PROJECT SUMMARY
Given the rapid evolution of genomic knowledge, the need for genomic reinterpretation has been increasing.
However, there is no standard approach yet to identifying to whom, when, and how reinterpretation should be
provided to ensure accuracy, cost-effectiveness and fairness. Access to genomic tests and genetic specialists
has widened health disparities, which could be further exacerbated by limited ancestry-specific genetic data. Our
overarching goal is to design a scalable and sustainable informatics framework to support continuous genomic
reanalysis for symptomatic patients with non-diagnostic exome or genome sequencing in diverse populations.

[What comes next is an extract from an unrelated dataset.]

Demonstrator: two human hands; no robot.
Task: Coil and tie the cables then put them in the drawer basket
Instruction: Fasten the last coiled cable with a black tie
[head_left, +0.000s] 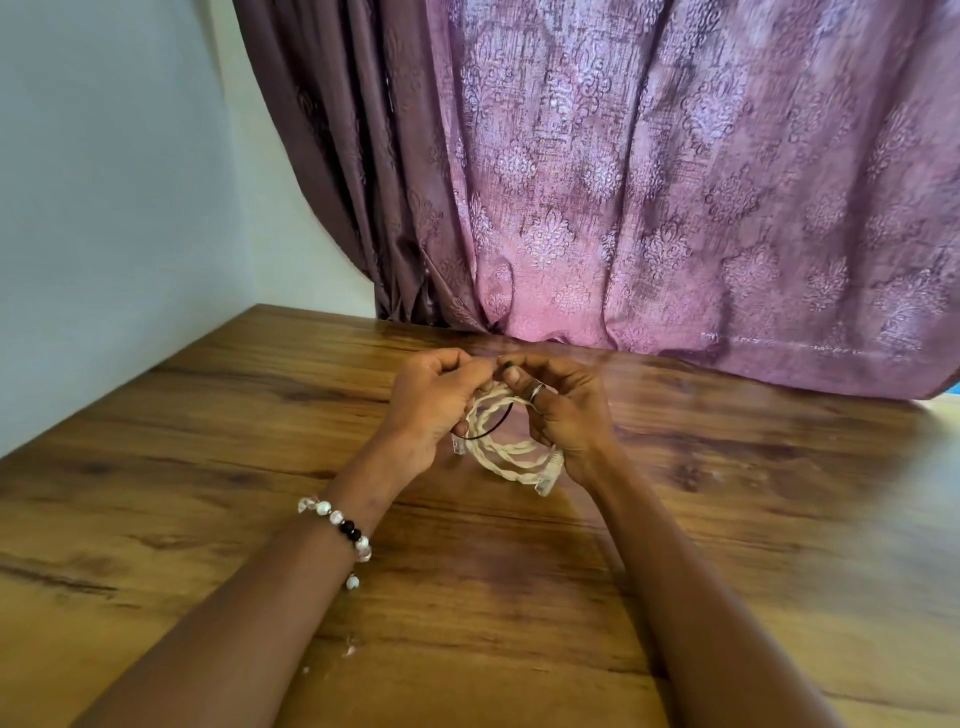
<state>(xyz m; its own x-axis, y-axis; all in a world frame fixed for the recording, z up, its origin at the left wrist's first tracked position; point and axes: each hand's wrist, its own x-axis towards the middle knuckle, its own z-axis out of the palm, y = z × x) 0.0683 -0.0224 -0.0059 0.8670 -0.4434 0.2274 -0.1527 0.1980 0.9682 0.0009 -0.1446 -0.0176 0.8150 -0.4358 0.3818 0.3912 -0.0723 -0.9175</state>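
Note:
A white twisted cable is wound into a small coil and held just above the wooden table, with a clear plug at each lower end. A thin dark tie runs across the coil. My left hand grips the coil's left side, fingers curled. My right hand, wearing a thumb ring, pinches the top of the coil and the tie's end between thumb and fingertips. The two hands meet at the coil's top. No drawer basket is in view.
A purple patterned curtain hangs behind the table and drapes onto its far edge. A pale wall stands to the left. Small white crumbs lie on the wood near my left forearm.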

Extending our prior published work on Doc2HPO, Criteria2Query, Phen2Gene, PhenCards, Phenominal, and
phenotype-disease knowledge graphs, we will first develop a natural language processing (NLP) pipeline to
create a multimodal phenome from clinical notes using the latest Phenopacket schema. By comparing changes
in longitudinal EHR phenotypes over time and analyzing the changes in the context of the new evidence for
variants, we will identify individuals who can benefit most from genomic reanalysis. Then we will incorporate
evolving clinical phenotypes extracted from longitudinal electronic health record (EHR) data to trigger automatic
variant reinterpretation using an ancestry-aware and age-sensitive knowledge graph (PhenoKG). Unlike typical
phenotype-based gene prioritization tools such as Phen2Gene, here we will build the knowledge graph by
extending our previous efforts and extracting phenotype-genotype relations from the EHR as well as the
literature. This knowledge graph will enable the query, extraction and inference of ancestry-aware, as well as
age-sensitive, phenotype-genotype relationships. By leveraging a multi-layer random-walk integrative network
approach, we will incorporate this heterogeneous knowledge graph into a phenotype-driven gene and variant
prioritization algorithm for continuous genomic reanalysis across diverse populations. With these methodological
developments, we will implement a routine reanalysis informatics pipeline at two academic institutions, Columbia
University Irving Medical Center (CUIMC) and Children’s Hospital of Philadelphia (CHOP). We will evaluate the
improvements in diagnostic yield across a diverse set of clinical exome/genome sequencing data over a 3-year
period. We will evaluate how our approach to fair phenotyping and continuous variant reinterpretation can reduce
genomic health disparities for underserved and underrepresented populations. Ultimately, these methods will
enable informatics-driven, efficient, scalable, continuous and fair genomic diagnostics for genomic medicine via
continuous genomic variant reinterpretation.